On the important issue of regrets, Pf’fflin and Junge found 14 documented cases of patients who regretted having gone through SRS. Some of these patience appear to have been inadequately prepared, or to have had botched or incomplete surgeries. While it’s of course regrettable that anyone feel regrets, 14 out of 2000 doesn’t strike me as a high enough rate of regrets to discredit SRS, or to suggest (as J. did) that a typical SRS patient may seek to have their surgery reversed.

The evidence is imperfect; and, since I don’t know what J.’s sources are, it’s possible that she’ll post references that blow this post away.
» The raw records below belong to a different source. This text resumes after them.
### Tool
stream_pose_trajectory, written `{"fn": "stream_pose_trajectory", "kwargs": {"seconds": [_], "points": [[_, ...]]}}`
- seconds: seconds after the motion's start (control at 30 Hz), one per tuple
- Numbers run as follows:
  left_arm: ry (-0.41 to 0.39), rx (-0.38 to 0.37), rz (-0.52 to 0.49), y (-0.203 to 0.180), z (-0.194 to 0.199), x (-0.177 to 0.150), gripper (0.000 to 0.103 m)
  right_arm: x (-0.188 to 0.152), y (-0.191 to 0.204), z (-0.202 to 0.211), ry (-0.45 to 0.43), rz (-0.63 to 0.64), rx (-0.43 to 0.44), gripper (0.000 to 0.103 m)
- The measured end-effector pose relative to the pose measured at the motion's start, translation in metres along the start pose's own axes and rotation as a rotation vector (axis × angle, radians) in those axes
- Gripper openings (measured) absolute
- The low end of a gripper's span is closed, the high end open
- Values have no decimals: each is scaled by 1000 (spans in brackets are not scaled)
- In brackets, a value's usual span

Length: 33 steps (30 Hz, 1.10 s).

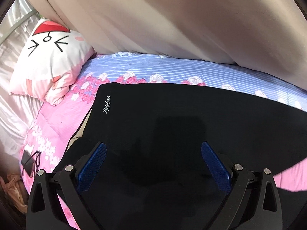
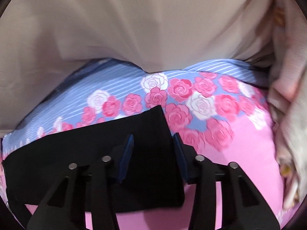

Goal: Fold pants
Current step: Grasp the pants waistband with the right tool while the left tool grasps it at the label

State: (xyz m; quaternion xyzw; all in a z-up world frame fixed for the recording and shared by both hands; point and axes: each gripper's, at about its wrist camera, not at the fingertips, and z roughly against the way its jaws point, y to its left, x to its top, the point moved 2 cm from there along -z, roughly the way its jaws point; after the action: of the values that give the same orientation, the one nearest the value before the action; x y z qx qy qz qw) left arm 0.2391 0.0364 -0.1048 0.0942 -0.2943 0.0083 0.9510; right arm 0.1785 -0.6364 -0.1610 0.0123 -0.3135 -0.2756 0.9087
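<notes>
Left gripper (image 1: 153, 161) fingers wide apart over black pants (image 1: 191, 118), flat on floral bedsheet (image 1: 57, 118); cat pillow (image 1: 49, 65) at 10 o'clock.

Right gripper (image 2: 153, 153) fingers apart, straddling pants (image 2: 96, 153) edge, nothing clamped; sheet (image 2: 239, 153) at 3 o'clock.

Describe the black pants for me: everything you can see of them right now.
The black pants lie flat on the pink and blue floral bedsheet, smooth, soft-looking and dark, with small white "Rainbow" lettering near one corner. The right wrist view shows a squared end with a straight edge. Both grippers hover open above the fabric, the left gripper over the broad middle, the right gripper near that end; neither visibly pinches cloth.
</notes>
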Motion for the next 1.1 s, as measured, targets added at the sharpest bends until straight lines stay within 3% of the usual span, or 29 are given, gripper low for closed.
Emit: {"fn": "stream_pose_trajectory", "kwargs": {"seconds": [0.13,0.2,0.33,0.47,0.53,0.63,0.67,0.7,0.73,0.83,0.87,0.93,0.97,1.1], "points": [[12,57,29,32,-32,23,98,3,-1,-9,-15,18,35,30],[14,87,39,53,-48,36,98,3,-4,-9,-20,28,61,17],[14,166,56,100,-88,66,98,4,-2,-10,-25,49,53,15],[67,142,80,133,-141,96,98,5,1,-9,-29,50,28,15],[124,96,97,143,-171,104,98,6,2,-11,-32,39,19,15],[141,26,123,150,-192,109,94,1,7,-8,-34,25,8,17],[138,0,122,149,-195,109,81,1,8,-8,-34,23,5,18],[154,-45,112,146,-200,109,59,1,9,-8,-34,20,-3,23],[168,-104,109,143,-203,107,50,1,11,-8,-32,17,-6,25],[159,-135,83,140,-199,108,35,2,19,-9,-20,27,-7,27],[162,-158,68,139,-196,108,23,3,21,-10,-15,32,-8,15],[156,-192,65,140,-187,108,18,5,27,-7,-16,39,0,12],[133,-217,59,142,-176,108,11,7,32,-3,-25,52,-5,11],[35,-278,80,155,-122,110,7,15,43,36,-120,68,39,11]]}}
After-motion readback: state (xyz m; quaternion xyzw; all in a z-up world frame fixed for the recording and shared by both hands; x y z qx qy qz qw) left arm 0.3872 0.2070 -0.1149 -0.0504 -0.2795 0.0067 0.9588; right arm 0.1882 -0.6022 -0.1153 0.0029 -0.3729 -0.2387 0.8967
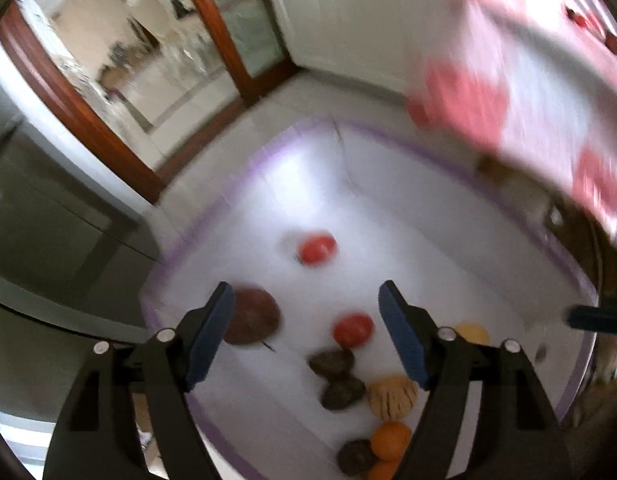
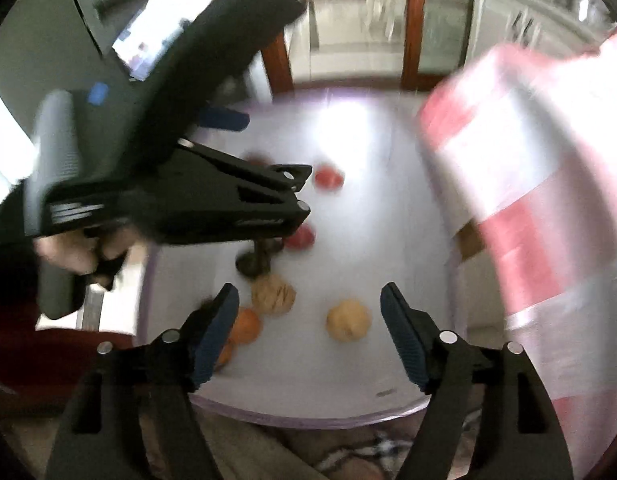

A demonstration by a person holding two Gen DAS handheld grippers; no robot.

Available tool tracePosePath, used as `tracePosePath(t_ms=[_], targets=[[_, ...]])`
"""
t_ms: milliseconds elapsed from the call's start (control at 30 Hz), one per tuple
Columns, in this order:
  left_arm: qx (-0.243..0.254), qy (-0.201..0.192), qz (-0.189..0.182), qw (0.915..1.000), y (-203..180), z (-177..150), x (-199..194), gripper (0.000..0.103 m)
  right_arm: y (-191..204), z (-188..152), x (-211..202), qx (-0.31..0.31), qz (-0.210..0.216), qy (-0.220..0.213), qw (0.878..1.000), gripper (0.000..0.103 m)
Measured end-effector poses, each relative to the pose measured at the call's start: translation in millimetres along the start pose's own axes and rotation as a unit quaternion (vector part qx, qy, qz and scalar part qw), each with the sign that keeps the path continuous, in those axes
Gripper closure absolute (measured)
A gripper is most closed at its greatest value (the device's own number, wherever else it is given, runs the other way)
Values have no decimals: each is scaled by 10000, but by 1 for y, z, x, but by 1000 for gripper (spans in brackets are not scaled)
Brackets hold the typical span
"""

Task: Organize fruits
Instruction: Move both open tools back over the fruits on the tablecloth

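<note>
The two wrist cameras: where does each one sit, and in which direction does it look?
Left wrist view: on the left claw, looking steeply down at the white table; its open fingers frame a red fruit; the right claw's tip enters at the right edge.
Right wrist view: on the right claw, open, looking down; the left claw's body and the hand holding it show at left.
Shared: table, fruits, pink-and-white bag.
</note>
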State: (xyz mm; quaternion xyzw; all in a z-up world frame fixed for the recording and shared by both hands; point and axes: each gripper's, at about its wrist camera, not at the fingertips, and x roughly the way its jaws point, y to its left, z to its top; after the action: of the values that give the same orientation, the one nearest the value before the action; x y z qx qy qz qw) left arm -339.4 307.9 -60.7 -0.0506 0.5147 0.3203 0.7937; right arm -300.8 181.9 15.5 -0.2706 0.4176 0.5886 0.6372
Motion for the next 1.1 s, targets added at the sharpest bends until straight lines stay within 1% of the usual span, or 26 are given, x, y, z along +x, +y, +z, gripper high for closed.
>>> tracePosePath(t_ms=[33,67,100,133,167,233,267,300,367,400,433,467,500,533,600,633,667,700,767,867,900,933,967,1000,1033,1100], targets=[[-75,-189,169,9996,0,14,-12,11,-5,3,-17,53,-12,-218,9997,27],[-140,-357,272,9989,-1,26,-22,6,-10,4,-29,96,-39,-387,9992,25],[-205,-553,328,9977,-1,37,-32,6,-17,6,-46,168,-94,-638,9978,23],[-268,-778,288,9962,-6,51,-45,5,-28,6,-68,304,-179,-938,9950,20],[-313,-1033,115,9941,-15,68,-62,3,-38,4,-84,435,-257,-1142,9922,17],[-332,-1346,-203,9901,-33,88,-83,2,-64,-3,-119,776,-492,-1546,9837,16],[-327,-1567,-479,9859,-50,102,-97,2,-80,-9,-137,1000,-669,-1716,9778,16],[-287,-1688,-696,9828,-63,112,-105,2,-90,-14,-148,1160,-803,-1798,9735,16],[-101,-1869,-1216,9748,-98,133,-118,2,-125,-31,-176,1670,-1179,-1967,9589,16],[29,-1975,-1482,9690,-123,145,-123,2,-147,-43,-191,1994,-1359,-2063,9483,16],[134,-2033,-1657,9649,-142,153,-125,2,-166,-54,-203,2264,-1479,-2122,9391,16],[248,-2074,-1811,9610,-161,161,-125,2,-180,-62,-210,2478,-1565,-2151,9316,16],[379,-2116,-1962,9567,-182,170,-125,2,-204,-77,-222,2852,-1700,-2178,9178,16],[513,-2140,-2139,9517,-208,180,-123,2,-220,-87,-229,3104,-1791,-2185,9077,16],[633,-2080,-2406,9460,-250,197,-119,2,-256,-111,-244,3661,-1985,-2205,8820,16],[646,-2044,-2576,9422,-272,207,-116,2,-277,-127,-253,3928,-2135,-2235,8661,16],[653,-2027,-2700,9390,-292,214,-115,2,-291,-135,-255,4078,-2261,-2222,8563,16],[681,-1978,-2799,9370,-314,224,-110,2,-312,-146,-261,4291,-2469,-2148,8419,16],[648,-1835,-2895,9372,-340,236,-99,2,-337,-163,-265,4494,-2672,-2092,8264,16],[458,-1729,-3017,9365,-363,250,-83,2,-378,-182,-268,4777,-2941,-2042,8022,16],[374,-1670,-3066,9363,-366,254,-78,2,-389,-183,-265,4837,-2987,-2040,7970,16],[227,-1515,-3187,9354,-368,261,-70,2,-403,-186,-266,4903,-3051,-2043,7904,16],[89,-1461,-3298,9326,-368,264,-68,2,-419,-188,-265,4960,-3108,-2023,7852,16],[-113,-1461,-3443,9273,-366,267,-65,2,-437,-188,-263,5034,-3151,-1974,7800,16],[-214,-1457,-3501,9251,-365,268,-63,2,-448,-188,-262,5090,-3157,-1955,7766,16],[-337,-1388,-3559,9236,-365,268,-58,2,-475,-183,-259,5179,-3165,-1960,7702,16]])
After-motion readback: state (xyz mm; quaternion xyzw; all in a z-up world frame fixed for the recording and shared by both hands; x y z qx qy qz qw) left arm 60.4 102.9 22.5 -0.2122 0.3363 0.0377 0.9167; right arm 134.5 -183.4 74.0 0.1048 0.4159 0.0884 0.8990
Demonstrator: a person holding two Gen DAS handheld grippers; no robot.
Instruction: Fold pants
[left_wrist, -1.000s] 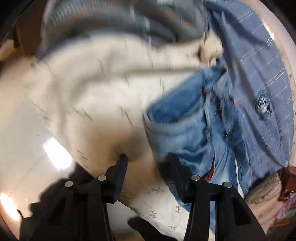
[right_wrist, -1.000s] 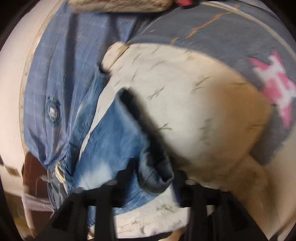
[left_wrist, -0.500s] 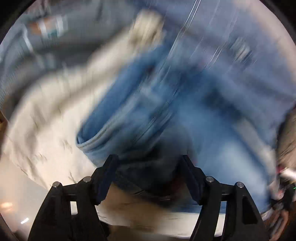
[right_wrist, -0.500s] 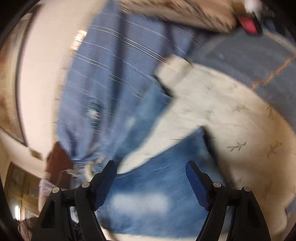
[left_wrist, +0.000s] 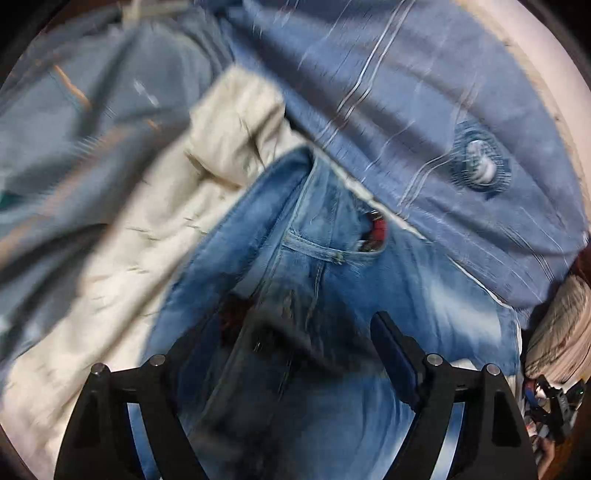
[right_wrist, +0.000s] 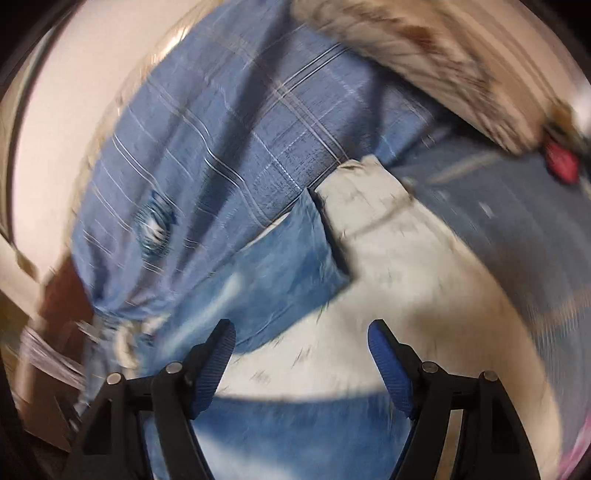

For now, however, it seems that the evidence indicates that SRS probably is effective; for those patients who choose to go through SRS, it provides real relief and life improvement.

If I’ve followed her arguments correctly, J.’s main concern is whether or not tax dollars should be used to pay for SRS. My feeling is that all necessary and effective medical treatments ought to be paid for out of tax dollars, preferably in a single-payer health care system akin to France’s. Since I think the evidence shows that SRS is an effective medical treatment, I think it should be covered.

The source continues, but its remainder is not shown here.